■ AVAILABLE DATA:
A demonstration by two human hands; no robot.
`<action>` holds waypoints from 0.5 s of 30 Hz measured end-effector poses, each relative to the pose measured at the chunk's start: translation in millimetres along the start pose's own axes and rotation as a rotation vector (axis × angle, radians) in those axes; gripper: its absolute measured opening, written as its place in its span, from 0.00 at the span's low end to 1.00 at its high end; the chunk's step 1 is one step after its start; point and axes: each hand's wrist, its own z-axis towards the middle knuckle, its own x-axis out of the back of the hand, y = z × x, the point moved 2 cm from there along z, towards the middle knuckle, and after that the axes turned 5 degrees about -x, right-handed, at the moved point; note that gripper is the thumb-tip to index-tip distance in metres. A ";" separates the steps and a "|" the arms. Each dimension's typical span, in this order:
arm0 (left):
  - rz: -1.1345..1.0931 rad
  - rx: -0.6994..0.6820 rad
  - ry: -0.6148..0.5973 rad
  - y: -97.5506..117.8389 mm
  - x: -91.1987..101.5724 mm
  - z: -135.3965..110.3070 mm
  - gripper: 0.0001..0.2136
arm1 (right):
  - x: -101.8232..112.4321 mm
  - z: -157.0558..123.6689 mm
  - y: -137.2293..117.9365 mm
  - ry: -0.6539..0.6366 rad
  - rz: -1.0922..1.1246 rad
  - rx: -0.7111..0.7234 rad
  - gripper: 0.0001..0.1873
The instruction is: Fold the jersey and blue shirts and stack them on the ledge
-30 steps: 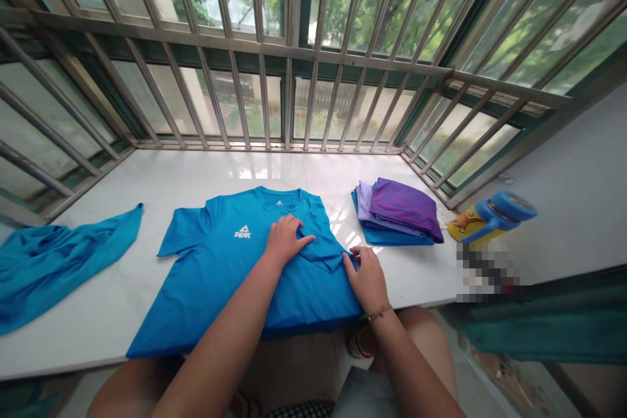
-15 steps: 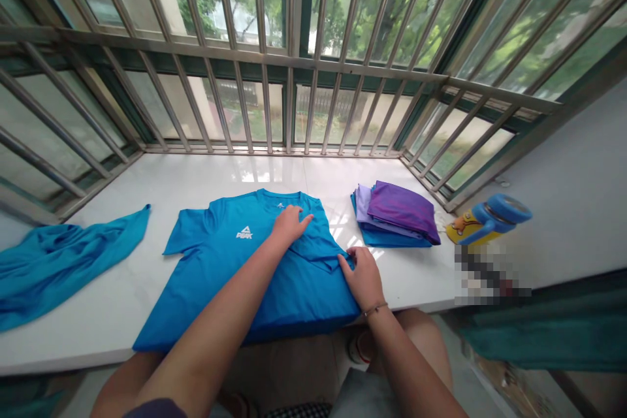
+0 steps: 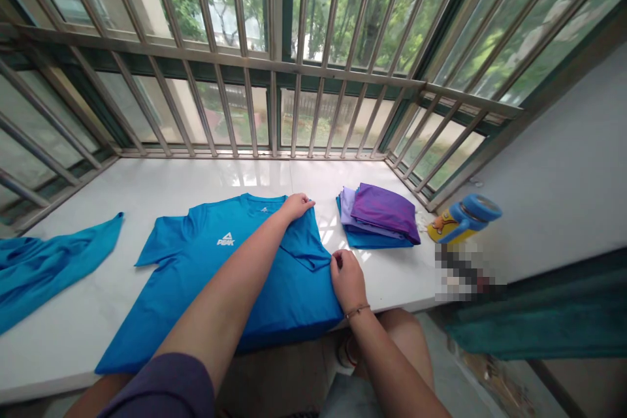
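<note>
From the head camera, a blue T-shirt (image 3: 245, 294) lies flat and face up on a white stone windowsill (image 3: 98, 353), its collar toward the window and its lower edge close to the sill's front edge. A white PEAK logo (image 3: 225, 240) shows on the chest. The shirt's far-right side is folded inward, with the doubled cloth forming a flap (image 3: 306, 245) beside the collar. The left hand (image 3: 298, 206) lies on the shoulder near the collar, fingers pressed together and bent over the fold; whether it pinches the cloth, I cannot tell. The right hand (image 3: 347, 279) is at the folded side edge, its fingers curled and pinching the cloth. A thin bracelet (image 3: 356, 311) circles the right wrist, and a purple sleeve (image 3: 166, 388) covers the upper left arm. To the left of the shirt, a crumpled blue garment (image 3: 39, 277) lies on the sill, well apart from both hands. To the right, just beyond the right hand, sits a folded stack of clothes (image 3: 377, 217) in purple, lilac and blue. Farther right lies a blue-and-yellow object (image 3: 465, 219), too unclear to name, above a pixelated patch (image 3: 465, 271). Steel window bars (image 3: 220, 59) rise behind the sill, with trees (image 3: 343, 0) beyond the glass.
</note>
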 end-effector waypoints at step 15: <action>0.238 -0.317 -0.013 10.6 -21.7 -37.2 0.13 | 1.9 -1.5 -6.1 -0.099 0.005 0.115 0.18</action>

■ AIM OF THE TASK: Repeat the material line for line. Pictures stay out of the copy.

■ OUTPUT:
A demonstration by two human hands; no robot.
`<action>` holds waypoints from 0.5 s of 30 Hz measured end-effector poses, each relative to the pose measured at the chunk's start: translation in millimetres along the start pose's own axes and rotation as a rotation vector (axis × angle, radians) in those axes; gripper: its absolute measured opening, written as its place in its span, from 0.00 at the span's low end to 1.00 at its high end; the chunk's step 1 is one step after its start; point and axes: each hand's wrist, its own z-axis towards the middle knuckle, its own x-axis out of the back of the hand, y = z × x, the point moved 2 cm from there along z, towards the middle knuckle, and after that the axes turned 5 degrees about -x, right-handed, at the moved point; note that gripper is the thumb-tip to index-tip distance in metres. A ";" separates the steps and a "|" the arms. Each dimension's typical span, in this order:
arm0 (left):
  - rz: -1.1345..1.0931 rad
  - rx: -0.6994..0.6820 rad
  - ry: -0.6148..0.5973 rad
  - y: -97.5506..117.8389 mm
  - x: -91.1987..101.5724 mm
  - z: -135.3965..110.3070 mm
  - gripper: 0.0001..0.2136
arm1 (right):
  - x: -101.8232..112.4321 mm
  - z: -157.0558..123.6689 mm
  - y: -137.2293..117.9365 mm
  - ry: -0.6539..0.6366 rad
  - rz: -1.0922..1.1246 rad
  - rx: -0.7111..0.7234 rad
  - gripper: 0.0001..0.1873
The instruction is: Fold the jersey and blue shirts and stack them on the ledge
-30 steps: 
-15 steps: 
+0 steps: 
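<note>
From the head camera, a blue T-shirt (image 3: 245, 294) lies flat and face up on a white stone windowsill (image 3: 98, 353), its collar toward the window and its lower edge close to the sill's front edge. A white PEAK logo (image 3: 225, 240) shows on the chest. The shirt's far-right side is folded inward, with the doubled cloth forming a flap (image 3: 306, 245) beside the collar. The left hand (image 3: 298, 206) lies on the shoulder near the collar, fingers pressed together and bent over the fold; whether it pinches the cloth, I cannot tell. The right hand (image 3: 347, 279) is at the folded side edge, its fingers curled and pinching the cloth. A thin bracelet (image 3: 356, 311) circles the right wrist, and a purple sleeve (image 3: 166, 388) covers the upper left arm. To the left of the shirt, a crumpled blue garment (image 3: 39, 277) lies on the sill, well apart from both hands. To the right, just beyond the right hand, sits a folded stack of clothes (image 3: 377, 217) in purple, lilac and blue. Farther right lies a blue-and-yellow object (image 3: 465, 219), too unclear to name, above a pixelated patch (image 3: 465, 271). Steel window bars (image 3: 220, 59) rise behind the sill, with trees (image 3: 343, 0) beyond the glass.
</note>
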 end-effector waypoints at step 15: <action>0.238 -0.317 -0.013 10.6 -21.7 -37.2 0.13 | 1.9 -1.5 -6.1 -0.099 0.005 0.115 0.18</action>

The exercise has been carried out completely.